Investigation Finds Polar Bear DNA Changes Could Aid Adjustment to Climate Warming
Experts have identified changes in polar bear DNA that might enable the mammals acclimatize to increasingly warm conditions. This study is thought to be the initial instance where a meaningful association has been established between escalating temperatures and shifting DNA in a wild animal species.
Global Warming Endangers Polar Bear Future
Environmental degradation is jeopardizing the future of polar bears. Forecasts show that a significant majority of them might vanish by 2050 as their snowy environment disappears and the climate becomes hotter.
“The genome is the guidebook within every cell, guiding how an life form evolves and functions,” stated the principal investigator, Dr. Alice Godden. “Through analyzing these animals’ expressed genes to regional temperature records, we discovered that escalating temperatures seem to be driving a significant surge in the activity of jumping genes within the specific area polar bears’ DNA.”

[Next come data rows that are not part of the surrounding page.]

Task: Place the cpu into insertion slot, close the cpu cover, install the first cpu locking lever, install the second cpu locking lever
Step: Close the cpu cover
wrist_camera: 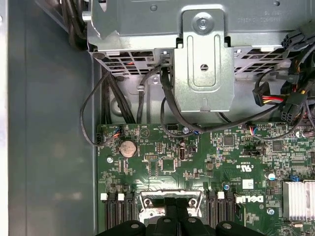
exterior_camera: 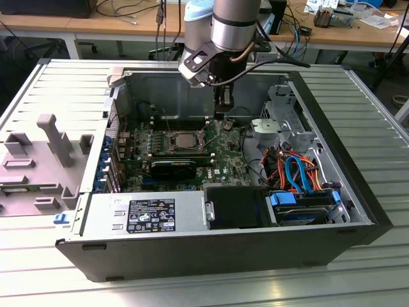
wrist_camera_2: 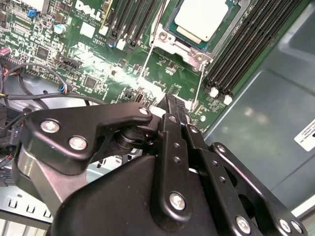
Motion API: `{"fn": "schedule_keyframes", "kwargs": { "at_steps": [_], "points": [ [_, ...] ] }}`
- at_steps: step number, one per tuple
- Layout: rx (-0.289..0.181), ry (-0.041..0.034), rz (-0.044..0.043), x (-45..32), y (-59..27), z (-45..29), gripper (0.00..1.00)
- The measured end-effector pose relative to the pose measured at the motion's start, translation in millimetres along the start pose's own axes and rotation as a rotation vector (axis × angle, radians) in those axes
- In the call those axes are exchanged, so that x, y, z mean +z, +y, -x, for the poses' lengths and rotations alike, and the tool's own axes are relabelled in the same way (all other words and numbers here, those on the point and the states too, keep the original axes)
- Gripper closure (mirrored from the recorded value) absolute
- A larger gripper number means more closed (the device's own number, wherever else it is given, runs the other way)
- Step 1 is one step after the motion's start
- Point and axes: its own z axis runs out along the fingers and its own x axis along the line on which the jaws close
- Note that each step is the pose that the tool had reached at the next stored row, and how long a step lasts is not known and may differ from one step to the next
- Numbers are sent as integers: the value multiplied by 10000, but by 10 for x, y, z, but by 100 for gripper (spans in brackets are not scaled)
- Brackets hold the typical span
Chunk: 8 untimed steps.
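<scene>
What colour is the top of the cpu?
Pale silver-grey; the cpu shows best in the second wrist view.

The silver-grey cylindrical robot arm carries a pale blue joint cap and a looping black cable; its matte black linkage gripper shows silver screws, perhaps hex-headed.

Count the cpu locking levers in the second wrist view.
2. One lever runs along the insertion slot beside the cpu; the second lever sticks out from the slot's corner toward the gripper. Parts may be hidden.

A workshop or lab: wooden benches strewn with cables behind a slotted aluminium table.
</scene>
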Motion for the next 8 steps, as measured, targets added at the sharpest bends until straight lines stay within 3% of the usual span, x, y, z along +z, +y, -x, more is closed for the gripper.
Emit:
{"fn": "schedule_keyframes", "kwargs": {
  "at_steps": [8],
  "points": [
    [-1, 1, 0, 1, 54, -8, 89]
  ]
}}
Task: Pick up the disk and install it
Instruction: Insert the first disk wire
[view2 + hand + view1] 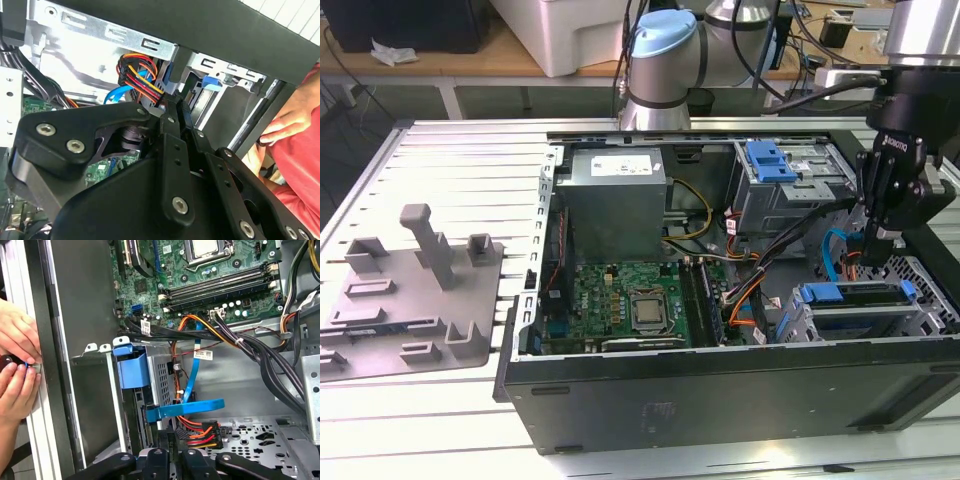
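The disk lies in the drive cage at the corner of the open computer case, near the exterior view's right, with its blue carrier frame showing on top. In the first wrist view the blue carrier sits in the metal cage, with a blue strip across it. My black gripper hangs just above and behind the disk. In the second wrist view the gripper's fingers are pressed together, pointing into the cage beside red, yellow and orange power wires. I see nothing held between them.
A person's hands rest on the case's side wall next to the cage, with a hand and red sleeve close to my gripper. The motherboard, power-supply box, cable bundles and a grey fixture plate surround the work area.
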`<action>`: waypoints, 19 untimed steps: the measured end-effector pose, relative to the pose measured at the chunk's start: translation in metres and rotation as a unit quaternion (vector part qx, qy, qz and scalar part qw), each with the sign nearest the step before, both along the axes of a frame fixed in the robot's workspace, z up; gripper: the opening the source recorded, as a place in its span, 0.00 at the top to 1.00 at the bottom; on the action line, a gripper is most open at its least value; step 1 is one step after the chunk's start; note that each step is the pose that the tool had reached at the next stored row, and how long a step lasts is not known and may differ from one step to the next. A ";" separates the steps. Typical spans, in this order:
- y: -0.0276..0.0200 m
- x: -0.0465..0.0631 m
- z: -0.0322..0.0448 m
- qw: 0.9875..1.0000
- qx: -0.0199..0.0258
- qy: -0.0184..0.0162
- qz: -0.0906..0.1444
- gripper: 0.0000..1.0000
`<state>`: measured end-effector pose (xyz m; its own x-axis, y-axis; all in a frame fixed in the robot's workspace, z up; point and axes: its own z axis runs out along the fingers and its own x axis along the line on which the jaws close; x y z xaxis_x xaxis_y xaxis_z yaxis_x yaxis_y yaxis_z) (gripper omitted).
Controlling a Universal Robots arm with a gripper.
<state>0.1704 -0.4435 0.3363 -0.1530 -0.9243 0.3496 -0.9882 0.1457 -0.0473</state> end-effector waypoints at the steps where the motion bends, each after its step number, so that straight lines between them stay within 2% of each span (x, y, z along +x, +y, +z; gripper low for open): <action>1: 0.0000 0.000 0.0000 1.000 0.000 0.000 0.000 0.84; 2: 0.0000 0.000 0.0000 1.000 0.000 0.000 0.000 0.84; 3: -0.0003 0.000 0.0001 1.000 0.002 0.000 0.000 0.84; 4: -0.0010 -0.002 0.0001 1.000 0.008 0.000 0.000 0.84; 9: -0.0033 -0.004 0.0014 1.000 0.024 -0.001 0.000 0.84; 15: -0.0091 -0.005 0.0061 1.000 0.027 -0.002 0.000 0.84; 16: -0.0099 -0.006 0.0068 1.000 0.028 -0.003 0.000 0.84; 19: -0.0133 -0.006 0.0080 0.999 0.034 -0.006 0.000 0.84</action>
<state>0.1641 -0.4568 0.3443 -0.1563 -0.9462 0.2835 -0.9877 0.1485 -0.0487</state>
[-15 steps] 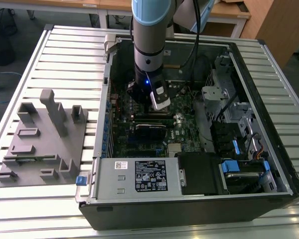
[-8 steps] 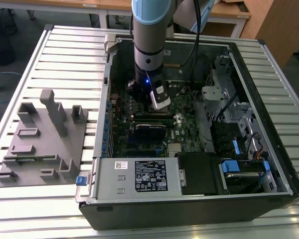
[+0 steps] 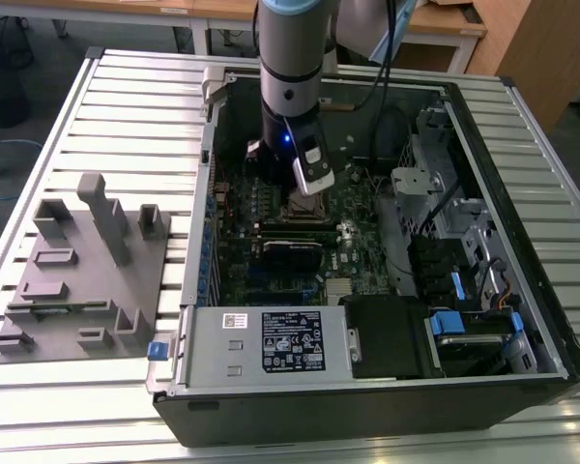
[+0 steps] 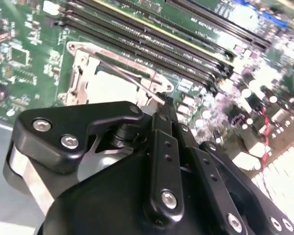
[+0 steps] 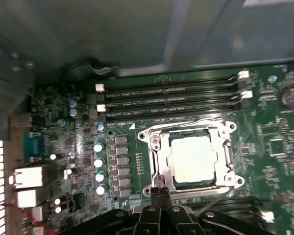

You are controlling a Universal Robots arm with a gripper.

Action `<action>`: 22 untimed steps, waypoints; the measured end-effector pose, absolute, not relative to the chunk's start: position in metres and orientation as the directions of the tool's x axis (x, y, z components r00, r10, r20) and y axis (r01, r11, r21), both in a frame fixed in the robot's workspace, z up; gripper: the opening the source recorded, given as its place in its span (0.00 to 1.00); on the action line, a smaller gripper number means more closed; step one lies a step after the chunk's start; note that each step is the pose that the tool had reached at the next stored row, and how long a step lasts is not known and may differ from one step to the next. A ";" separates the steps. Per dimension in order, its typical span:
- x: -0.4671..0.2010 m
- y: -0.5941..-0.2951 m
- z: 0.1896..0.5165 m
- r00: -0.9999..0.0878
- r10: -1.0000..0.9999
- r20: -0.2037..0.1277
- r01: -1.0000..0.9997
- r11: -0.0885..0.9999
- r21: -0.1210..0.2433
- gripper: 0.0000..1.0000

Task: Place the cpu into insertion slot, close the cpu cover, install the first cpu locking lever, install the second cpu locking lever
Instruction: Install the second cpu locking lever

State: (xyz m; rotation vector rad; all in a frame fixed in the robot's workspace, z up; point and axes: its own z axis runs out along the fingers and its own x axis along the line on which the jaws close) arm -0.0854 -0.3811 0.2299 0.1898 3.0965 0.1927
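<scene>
Though framed by cover (image 5: 159, 164), pale square cpu (image 5: 192, 160).

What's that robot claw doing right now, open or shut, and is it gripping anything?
Gripper: jaws shut together, at the edge of the cpu cover, which lies down over the cpu; whether they pinch a wire lever cannot be told.

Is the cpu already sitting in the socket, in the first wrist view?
Yes, the cpu lies flat inside the socket, framed by the cover.
</scene>
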 end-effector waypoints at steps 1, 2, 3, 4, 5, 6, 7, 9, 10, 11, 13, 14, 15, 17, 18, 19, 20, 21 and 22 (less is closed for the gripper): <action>-0.085 -0.381 0.234 -0.992 0.124 -0.026 0.120 0.985 0.126 0.10; -0.085 -0.381 0.238 -0.992 0.124 -0.026 0.120 0.985 0.126 0.10; -0.085 -0.381 0.242 -0.992 0.124 -0.026 0.120 0.985 0.126 0.10; -0.085 -0.381 0.246 -0.992 0.124 -0.026 0.120 0.985 0.126 0.10; -0.085 -0.381 0.250 -0.992 0.124 -0.026 0.120 0.985 0.126 0.10; -0.085 -0.381 0.253 -0.992 0.124 -0.026 0.120 0.985 0.126 0.10; -0.085 -0.381 0.256 -0.992 0.124 -0.026 0.120 0.985 0.126 0.10; -0.085 -0.381 0.260 -0.992 0.124 -0.026 0.120 0.985 0.126 0.10; -0.085 -0.381 0.260 -0.992 0.123 -0.026 0.119 0.985 0.126 0.10; -0.084 -0.381 0.260 -0.992 0.123 -0.026 0.119 0.985 0.126 0.10; -0.082 -0.381 0.260 -0.992 0.124 -0.026 0.119 0.985 0.126 0.10; -0.080 -0.381 0.260 -0.992 0.124 -0.026 0.119 0.985 0.126 0.10; -0.078 -0.381 0.260 -0.992 0.124 -0.026 0.120 0.985 0.126 0.10; -0.073 -0.381 0.260 -0.992 0.124 -0.026 0.120 0.985 0.126 0.10; -0.071 -0.381 0.260 -0.992 0.124 -0.026 0.120 0.985 0.126 0.10; -0.069 -0.381 0.260 -0.992 0.124 -0.026 0.120 0.985 0.126 0.10; -0.067 -0.381 0.260 -0.992 0.124 -0.026 0.120 0.985 0.126 0.10; -0.066 -0.381 0.260 -0.992 0.124 -0.026 0.119 0.985 0.126 0.10; -0.065 -0.381 0.259 -0.992 0.124 -0.026 0.119 0.985 0.126 0.10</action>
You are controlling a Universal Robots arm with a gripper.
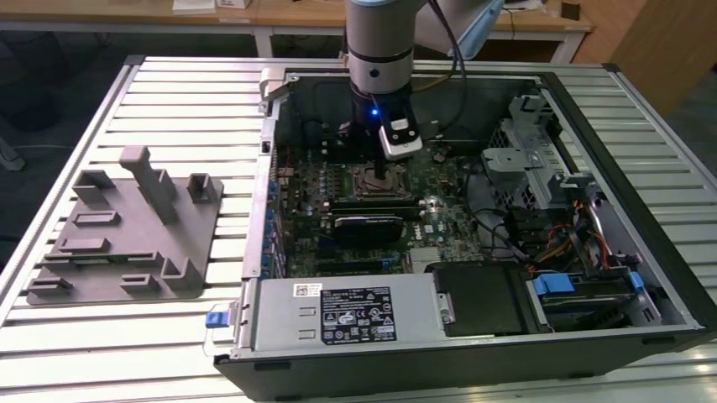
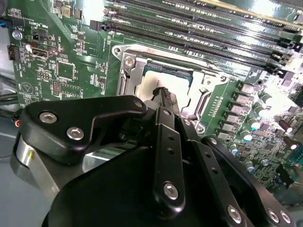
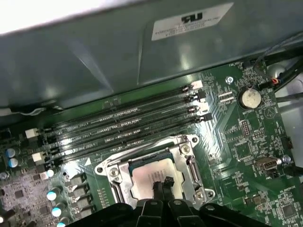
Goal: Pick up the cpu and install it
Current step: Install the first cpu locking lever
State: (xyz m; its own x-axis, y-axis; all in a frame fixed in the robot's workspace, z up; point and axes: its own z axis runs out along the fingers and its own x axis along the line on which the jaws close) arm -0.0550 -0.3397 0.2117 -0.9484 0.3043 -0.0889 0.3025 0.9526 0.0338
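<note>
The cpu [image 3: 144, 178] [image 2: 152, 84], a silver-grey square, lies flat inside the motherboard socket's metal frame [image 3: 188, 150] [image 2: 129, 64]. My gripper [image 3: 162, 185] [image 2: 162, 92] stands straight above it, jaws drawn close together, with the tips at or just over the chip's top face. Nothing sits between the fingers. In the exterior view the gripper [image 1: 382, 175] hangs over the socket [image 1: 361, 180] in the middle of the open computer case, and the arm blocks the chip there.
Several black memory slots [image 3: 128, 127] run alongside the socket. The open computer case [image 1: 269, 252] holds a black power supply [image 1: 358, 315], drive bays [image 1: 583, 294] and cables [image 1: 560, 243]. A grey plastic fixture [image 1: 123, 239] stands on the slatted table at the exterior view's left.
</note>
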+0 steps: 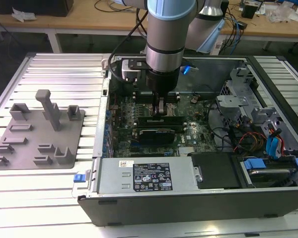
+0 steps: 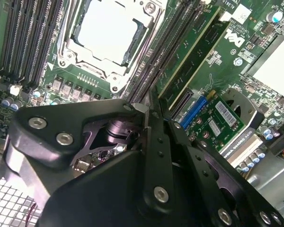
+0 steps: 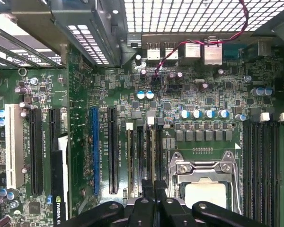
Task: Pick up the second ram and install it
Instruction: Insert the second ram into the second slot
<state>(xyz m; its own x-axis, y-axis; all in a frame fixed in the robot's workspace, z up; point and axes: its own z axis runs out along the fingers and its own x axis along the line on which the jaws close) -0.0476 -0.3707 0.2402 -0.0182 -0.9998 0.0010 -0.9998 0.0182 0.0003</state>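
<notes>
Green second ram [image 2: 191, 49] stands in a slot beside the CPU socket [image 2: 106, 33], 12 o'clock from the black card [image 1: 159, 133] in the exterior view. Hand [image 2: 150, 111] looks pinched narrow on it. Light, stiff, brittle; grip the bare edges, not chips imo.

Arm [image 1: 164, 44] points straight down, its claw [image 1: 161, 107] closed tight
</notes>
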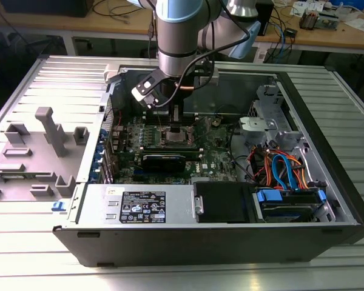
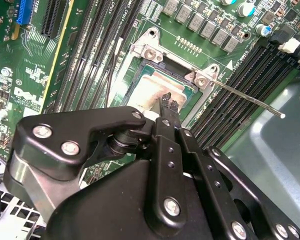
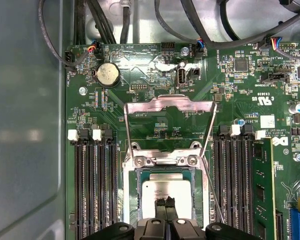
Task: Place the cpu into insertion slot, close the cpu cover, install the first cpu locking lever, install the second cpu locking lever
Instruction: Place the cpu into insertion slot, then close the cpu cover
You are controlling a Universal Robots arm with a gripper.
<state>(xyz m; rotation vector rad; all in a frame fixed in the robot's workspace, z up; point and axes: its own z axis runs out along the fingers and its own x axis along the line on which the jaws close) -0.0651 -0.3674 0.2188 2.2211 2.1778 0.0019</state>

Genome Research Shows Significant Changes
Scientists studied tissue samples taken from polar bears in two regions of Greenland and evaluated “transposable elements”: small, mobile sections of the DNA sequence that can alter how various genes function. The research looked at these genes in relation to temperatures and the corresponding variations in genetic activity.
As regional weather and nutrition change due to changes in habitat and food supply driven by climate change, the genetics of the bears seem to be evolving. The group of bears in the hottest part of the region displayed more genetic shifts than the populations farther north.
Potential Adaptive Strategy
“This result is important because it indicates, for the first instance, that a particular group of Arctic bears in the warmest part of Greenland are utilizing ‘jumping genes’ to quickly modify their own DNA, which might be a desperate adaptive strategy against disappearing ice sheets,” commented Godden.
The climate in the northern area are more frigid and more stable, while in the warmer region there is a significantly hotter and less icy environment, with significant climate variability.
Genetic code in animals mutate over time, but this process can be sped up by environmental stress such as a changing climate.
Nutritional Changes and Genetic Hotspots
The study noted some notable DNA alterations, such as in areas linked to fat processing, that could aid Arctic bears survive when prey is unavailable. Animals in hotter areas had a greater proportion of rough, plant-based food intake in contrast to the blubber-focused nutrition of Arctic bears, and the DNA of south-eastern bears seemed to be adjusting to this shift.
Godden explained further: “We identified several active DNA areas where these jumping genes were very dynamic, with some located in the functional gene sections of the genome, implying that the animals are experiencing rapid, fundamental genetic changes as they adjust to their disappearing icy environment.”
Future Research and Broader Impact
The following stage will be to look at other subspecies, of which there are numerous globally, to determine if comparable modifications are happening to their DNA.
This research could assist conserve the bears from disappearance. However, the scientists stressed that it was crucial to slow global warming from escalating by reducing the consumption of fossil fuels.
“Caution is still required, this provides some hope but does not imply that Arctic bears are at any diminished risk of disappearance. We still need to be pursuing every action we can to decrease greenhouse gas output and decelerate temperature increases,” stated Godden.